Он появился в коридоре философского факультета МГУ в солдатской форме, но приметен среди разношерстной толпы абитуриентов стал далеко не этим. При всей мешковатости гимнастёрки и галифе он выделялся ладностью широкоплечей фигуры, чистейшей голубизной глаз и белозубой улыбкой. И вот, представьте себе, стоит перед вами брюнет гвардейского роста, искрится глазами и улыбается во весь свой жемчужный ряд. Мужчины на него заглядывались — что уж говорить о женской части абитуры, жаждущей приобщиться к «науке наук». Когда Шамиль, в ожидании приглашения в аудиторию, широко вышагивал по коридору, часть эта раздвигалась, но так, чтобы нечаянно коснуться его плечиком и, повернувшись к нему, извиниться за неловкость, заодно обстреляв глазами. Он, озаряя улыбкой, извинял.
Экзамены закончены. Протискиваемся к «Доске объявлений». У меня — 19 баллов, зачислен. Шамиля при его 12 баллах в списке зачисленных нет.
— Ладно! — говорит он, теряя белозубую улыбку, и идёт в деканат. — Назовите мне татарских философов, — просит декана.
— Вот так, сразу? — теряется декан, штаны просидевший на современной западноевропейской философии. — А в чём, собственно, дело? Вы кто?
— Я — ефрейтор Советской Армии, татарин по национальности, досрочно демобилизованный для поступления на философский факультет. Не вижу себя в списках зачисленных, хотя кого ни спрошу, не могут назвать ни одного татарского философа…
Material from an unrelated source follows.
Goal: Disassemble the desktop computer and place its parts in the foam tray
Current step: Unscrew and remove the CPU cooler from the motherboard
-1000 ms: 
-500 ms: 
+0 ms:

— Сколько баллов у вас в итоге, уважаемый? — спрашивает декан, морщась от неожиданно свалившегося на его профессорские мозги разговора. «А в самом деле, кто у них там был из мыслителей? — думает декан. — Не назвать же Ульянова-Ленина на том основании, что учился в Казанском университете… И чего это я спрашиваю его о баллах, если сам не могу ответить на простой вопрос? Кто же там был, чёрт бы их побрал?» — Вы вот что… Я понимаю, армия не место для необходимого освежения знаний, и баллов у вас не хватает по объективной причине. Комиссия, конечно, должна была учесть обстоятельства… Но приказ о зачислении подписан, и я могу лишь… А знаете что!? — осеняет профессора. — Вот если бы вы принесли нам письмо из какой-нибудь авторитетной организации с просьбой внимательно… Ну и так далее… Мы бы могли пойти навстречу.
Взглянув в потрескавшийся потолок кабинета, почесав затылок, Шамиль выдаёт вопрос:
— Из ЦК письма хватит?
— Хватит, хватит! — машет руками профессор. — Жду! Только не задерживайтесь, пожалуйста!
Шамиль не сказал, а декан не спросил, о каком ЦК идёт речь. А ведь их — цэка этих — у нас в те годы, когда в армии служили три, а во флоте и все четыре года, было не одно и не два… И идёт Шамиль в ЦК ВЛКСМ к земляку из Зеленодольска. Когда-то они росли на одной улице, а теперь земляк — видный деятель боевого отряда советской молодёжи. Посидели, зеленодольских девах вспомнили, и Шамиль задаёт тот же вопрос, что и декану:
— Назови мне хотя бы одного татарского философа…
— Мусса Джалиль! А тебе чего? Вторым хочешь стать?